* _Prompt_
If a line in the listing below has the string "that", copy it out.

* _Collected data_
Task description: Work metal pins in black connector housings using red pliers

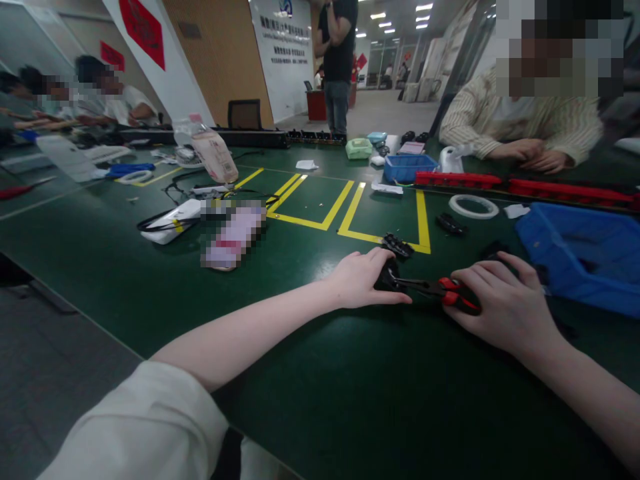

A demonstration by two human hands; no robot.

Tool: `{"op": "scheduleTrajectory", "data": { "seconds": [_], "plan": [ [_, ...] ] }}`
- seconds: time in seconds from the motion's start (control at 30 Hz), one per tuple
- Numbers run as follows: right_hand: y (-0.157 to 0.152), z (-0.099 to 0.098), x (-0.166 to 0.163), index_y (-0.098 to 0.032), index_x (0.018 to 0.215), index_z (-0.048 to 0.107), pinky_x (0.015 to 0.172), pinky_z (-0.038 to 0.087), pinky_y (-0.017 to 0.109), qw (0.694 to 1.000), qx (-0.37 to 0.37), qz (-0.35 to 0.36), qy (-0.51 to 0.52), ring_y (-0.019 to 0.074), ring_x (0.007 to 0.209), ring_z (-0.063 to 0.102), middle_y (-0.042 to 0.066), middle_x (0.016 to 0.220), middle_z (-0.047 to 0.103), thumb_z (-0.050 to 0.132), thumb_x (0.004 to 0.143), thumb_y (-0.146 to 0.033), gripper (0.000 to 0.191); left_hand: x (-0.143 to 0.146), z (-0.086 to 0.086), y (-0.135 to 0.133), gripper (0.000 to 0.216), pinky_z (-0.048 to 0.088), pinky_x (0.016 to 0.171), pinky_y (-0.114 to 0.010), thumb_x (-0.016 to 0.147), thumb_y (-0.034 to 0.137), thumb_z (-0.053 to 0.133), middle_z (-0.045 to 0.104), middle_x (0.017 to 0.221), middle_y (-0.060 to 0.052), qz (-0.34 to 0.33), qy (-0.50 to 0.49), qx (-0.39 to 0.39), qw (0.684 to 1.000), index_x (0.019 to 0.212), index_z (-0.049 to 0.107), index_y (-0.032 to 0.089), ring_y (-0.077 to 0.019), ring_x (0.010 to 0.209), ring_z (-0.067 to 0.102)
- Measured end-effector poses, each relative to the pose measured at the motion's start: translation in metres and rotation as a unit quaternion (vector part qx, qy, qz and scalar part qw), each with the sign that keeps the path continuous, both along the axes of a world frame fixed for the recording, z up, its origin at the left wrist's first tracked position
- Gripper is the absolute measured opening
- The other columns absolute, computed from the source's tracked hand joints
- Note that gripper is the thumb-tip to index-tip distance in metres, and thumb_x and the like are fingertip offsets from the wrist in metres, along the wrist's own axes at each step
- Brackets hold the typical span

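My left hand [363, 279] is closed around a small black part [388, 275] just above the green table [320, 373]. Red-handled pliers [450, 291] are gripped in my right hand [505, 303]. Their jaws point left and meet the black part; whether they pinch it, I cannot tell. Right behind my left fingers lies another black part [399, 245], ridged along its length. A third black part [451, 224] rests farther back to the right. My left fingers hide much of the held part.
A blue bin [585, 250] stands close to my right hand. Behind it are a white ring [473, 207] and a long red strip [525, 187]. A phone [235, 237], a white pouch [173, 223] and a bottle [215, 153] are on the left. Across the table sits a person [520, 120].
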State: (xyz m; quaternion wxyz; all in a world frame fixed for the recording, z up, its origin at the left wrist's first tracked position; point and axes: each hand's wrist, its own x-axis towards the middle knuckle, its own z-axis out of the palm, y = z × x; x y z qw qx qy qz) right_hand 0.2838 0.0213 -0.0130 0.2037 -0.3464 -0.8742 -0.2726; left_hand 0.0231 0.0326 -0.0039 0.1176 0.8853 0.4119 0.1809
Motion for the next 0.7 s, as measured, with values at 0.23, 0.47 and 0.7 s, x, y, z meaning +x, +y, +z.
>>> {"op": "scheduleTrajectory", "data": {
  "seconds": [0.23, 0.47, 0.7],
  "plan": [
    [-0.0018, 0.0001, -0.0012, -0.022, 0.090, 0.053, 0.091, 0.040, 0.056, 1.000, 0.019, -0.017, -0.011, 0.0332, 0.083, 0.060, 0.011, 0.079, 0.064, 0.051, 0.079, -0.039, 0.021, 0.0001, 0.0027, 0.0000, 0.075, 0.046, 0.085, -0.038, 0.076, 0.068, 0.060, 0.060, 0.118, -0.013, 0.005, -0.004, -0.018, 1.000, 0.123, 0.045, 0.012, -0.0283, 0.100, 0.062],
    [-0.0020, 0.0022, -0.0032, -0.022, 0.088, 0.055, 0.092, 0.039, 0.055, 1.000, 0.001, -0.014, 0.003, 0.0321, 0.082, 0.060, 0.010, 0.078, 0.065, 0.053, 0.077, -0.038, 0.020, -0.0005, -0.0002, -0.0006, 0.081, 0.048, 0.085, -0.040, 0.073, 0.061, 0.068, 0.052, 0.130, -0.015, -0.002, -0.040, -0.012, 0.999, 0.132, 0.034, 0.016, -0.0304, 0.109, 0.059],
    [-0.0027, 0.0035, -0.0033, -0.018, 0.086, 0.057, 0.094, 0.039, 0.051, 1.000, -0.006, -0.017, -0.003, 0.0294, 0.081, 0.060, 0.010, 0.078, 0.065, 0.056, 0.075, -0.037, 0.021, -0.0014, 0.0002, -0.0002, 0.082, 0.049, 0.083, -0.039, 0.073, 0.059, 0.070, 0.052, 0.130, -0.016, -0.010, -0.048, -0.010, 0.999, 0.132, 0.035, 0.014, -0.0301, 0.108, 0.060]
  ]
}}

* _Expected answer_
- Measured end-effector poses, each relative to the pose measured at the motion's start: translation in metres and rotation as a unit quaternion (vector part qx, qy, qz and scalar part qw), each with the sign that keeps the path continuous, both along the axes of a world frame fixed for the recording, z up, its origin at the left wrist's first tracked position
- Note that gripper is the thumb-tip to index-tip distance in metres, and thumb_x and the like are fingertip offsets from the wrist in metres, along the wrist's own axes at each step

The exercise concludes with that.